Libye-UE : échanges sur la sécurité méditerranéenne

Les autorités militaires libyennes et l’Union européenne ont examiné à Tripoli les moyens de renforcer la stabilité en Méditerranée, dans le cadre de l’opération européenne de surveillance de l’embargo sur les armes.

Le chef d’état-major libyen, le lieutenant-général Salah al-Din al-Namroush, s’est entretenu à Tripoli avec le commandant de l’opération Irini de l’Union européenne, l’amiral Marco Casapieri, autour du renforcement de la sécurité et de la stabilité en Méditerranée, selon un communiqué de l’état-major libyen.

La réunion s’est tenue à l’occasion de la première visite de l’amiral Casapieri en Tripoli depuis sa prise de commandement de la mission européenne en septembre dernier, succédant à l’amiral Valentino Rinaldi. Cette rencontre s’inscrit dans un contexte régional marqué par la persistance de tensions sécuritaires et par la nécessité de mieux coordonner les efforts de surveillance en Méditerranée centrale.

Selon l’état-major libyen, les échanges ont porté sur le renforcement de la coopération dans les domaines d’intérêt commun, ainsi que sur le développement du partenariat stratégique entre la Libye et l’Union européenne. Les deux parties ont mis en avant l’importance d’une coordination opérationnelle accrue pour soutenir la stabilité régionale et contribuer au respect des résolutions internationales en vigueur.

L’opération Irini a, pour sa part, fait état d’une intensification des activités de surveillance aérienne et maritime en Méditerranée.

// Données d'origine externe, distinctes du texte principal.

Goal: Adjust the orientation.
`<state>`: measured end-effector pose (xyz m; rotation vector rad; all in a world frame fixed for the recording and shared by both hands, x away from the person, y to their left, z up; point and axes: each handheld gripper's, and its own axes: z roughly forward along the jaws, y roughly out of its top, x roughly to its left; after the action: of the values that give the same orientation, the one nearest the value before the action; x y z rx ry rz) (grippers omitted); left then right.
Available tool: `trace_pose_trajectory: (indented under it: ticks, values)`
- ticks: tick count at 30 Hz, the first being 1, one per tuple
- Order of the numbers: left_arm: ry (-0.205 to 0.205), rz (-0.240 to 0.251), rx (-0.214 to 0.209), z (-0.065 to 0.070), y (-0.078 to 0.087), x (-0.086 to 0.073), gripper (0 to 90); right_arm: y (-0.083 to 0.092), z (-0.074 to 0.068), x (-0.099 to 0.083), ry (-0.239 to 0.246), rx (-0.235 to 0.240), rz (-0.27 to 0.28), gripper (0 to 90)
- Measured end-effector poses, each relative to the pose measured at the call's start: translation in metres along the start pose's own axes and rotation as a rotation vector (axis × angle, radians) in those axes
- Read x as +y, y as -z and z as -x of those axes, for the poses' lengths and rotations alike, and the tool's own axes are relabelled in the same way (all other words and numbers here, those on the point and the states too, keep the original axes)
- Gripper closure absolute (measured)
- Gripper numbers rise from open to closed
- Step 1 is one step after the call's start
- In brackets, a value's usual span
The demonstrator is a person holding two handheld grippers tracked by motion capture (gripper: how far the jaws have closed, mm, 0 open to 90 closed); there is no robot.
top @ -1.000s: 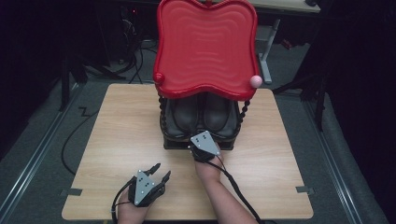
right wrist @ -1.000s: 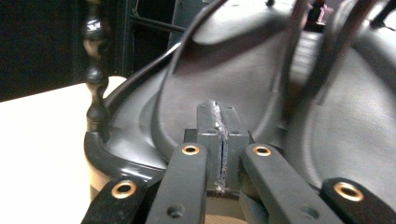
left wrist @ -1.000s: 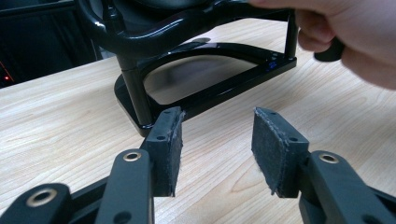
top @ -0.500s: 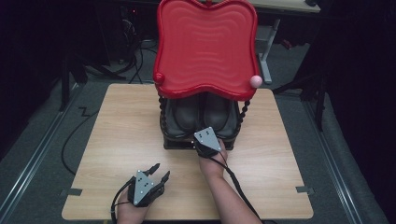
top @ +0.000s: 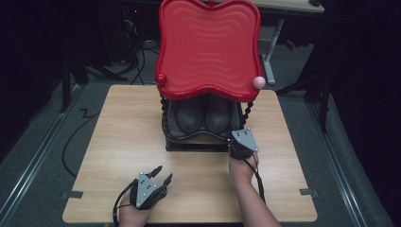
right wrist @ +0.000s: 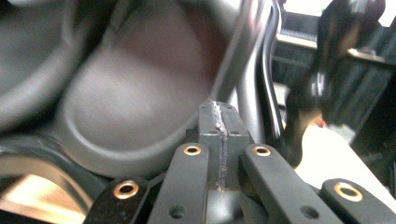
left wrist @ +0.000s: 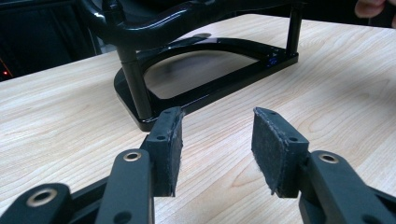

La mission a signalé une recrudescence de vols de surveillance, avec plus de 100 vols supplémentaires enregistrés en l’espace d’un mois, qualifiés de suspects et potentiellement liés à des violations de l’embargo sur les armes imposé par les Nations unies à la Libye.

Dans le cadre de son mandat, l’opération européenne poursuit la surveillance de 25 aéroports et pistes d’atterrissage ainsi que de 16 ports, avec la participation de 24 pays. Cette mission vise à appuyer l’application de l’embargo onusien, à collecter des informations sur les flux illicites et à contribuer à la sécurité maritime dans une zone stratégique pour l’Europe et l’Afrique du Nord.

Le mandat de l’opération Irini a été prolongé jusqu’au 31 mars 2027. Parallèlement, le Conseil de sécurité des Nations Unies a renouvelé pour six mois l’autorisation des inspections maritimes au large des côtes libyennes, la Russie et la Chine s’étant abstenues lors du vote, selon des sources diplomatiques.